Pour M. Krupp même, forger de si grosses pièces n’avait pas été l’affaire d’un jour ; il lui avait fallu faire plus d’un effort, courir plus d’une aventure. Ses premiers martinets qui venaient à bout des lingots ordinaires restaient sans puissance sur une masse de métal de 37 tonnes, on avait renoncé à s’en servir ; mais comment y suppléer ? Les grandes forges en étaient aux essais. Au Creusot, on citait un marteau à vapeur, dû à son ingénieur en chef, et d’une précision telle qu’il pouvait casser la coque d’un œuf et en même temps agir sur d’énormes blocs. Le poids du marteau était de 12,000 kilogrammes ; le jeu en était mécanique et se réglait sur la force à obtenir. La vapeur soulevait le marteau à la hauteur d’où en retombant il frappait dans les conditions voulues la pièce posée sur l’enclume. Cet instrument, aujourd’hui l’âme des ateliers de premier ordre, était le marteau-pilon. Outre celui du Creusot, on citait ceux des forges de la marine, à La Chaussade, et de MM.  Petin et Gaudet à Rive-de-Gier, l’un et l’autre de 15,000 kilogrammes. D’autre part, l’Angleterre en montait plusieurs d’une force supérieure, et dans le nombre un de 25,000 kilogrammes. C’était en 1859 ; la révolution gagnait toutes les forges, point d’homme du métier qui n’y songeât. Le cri public disait que, dans toute industrie régulière, les moyens de traitement doivent se mettre en rapport avec le poids et le volume des matières à traiter, et que poser le problème sans le résoudre, c’est rester au-dessous de sa tâche. M. Krupp n’accepta pas cette mise en demeure ; il fit ses calculs, évalua la limite de ses besoins, et se dit que pour y suffire dans tous les cas il aurait un marteau-pilon de 50,000 kilogrammes.
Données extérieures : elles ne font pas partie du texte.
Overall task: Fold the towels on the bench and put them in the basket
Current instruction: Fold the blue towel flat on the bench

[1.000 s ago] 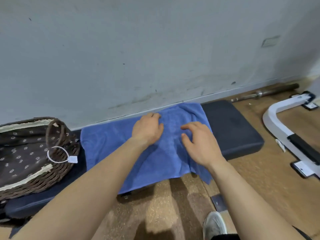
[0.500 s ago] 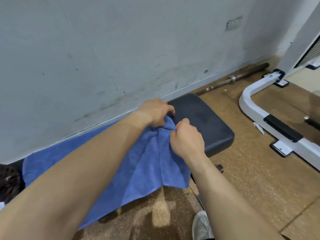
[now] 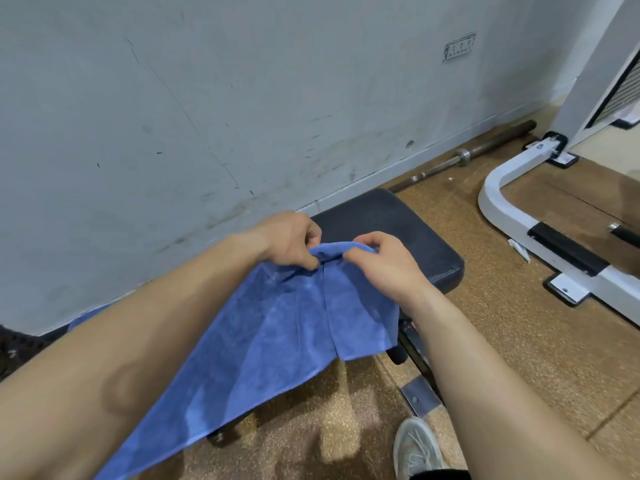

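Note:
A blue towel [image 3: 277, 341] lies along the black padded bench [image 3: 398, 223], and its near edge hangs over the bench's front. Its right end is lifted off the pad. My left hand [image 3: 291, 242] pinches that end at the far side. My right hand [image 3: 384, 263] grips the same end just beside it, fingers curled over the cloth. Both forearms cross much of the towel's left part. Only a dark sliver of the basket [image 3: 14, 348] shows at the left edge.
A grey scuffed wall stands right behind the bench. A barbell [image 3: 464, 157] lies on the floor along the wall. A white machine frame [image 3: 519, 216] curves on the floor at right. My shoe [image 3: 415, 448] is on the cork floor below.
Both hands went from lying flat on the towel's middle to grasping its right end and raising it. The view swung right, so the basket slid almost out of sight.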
Le projet était hardi et n’eut guère que des censeurs. Les maîtres de forges n’y virent que l’œuvre d’un fou qui a du temps et de l’argent à perdre ; parmi les savans, peu le crurent possible : la plupart de ceux à qui il fut soumis estimèrent qu’on ne réussirait pas à faire le marteau, que, si on le construisait, on ne parviendrait pas à le mettre en marché, et que, si on le mettait en marche, il se briserait, lui et tout son appareil. M. Krupp se trouvait donc, en préludant à son œuvre, en face de trois défis : il ne s’en émut pas.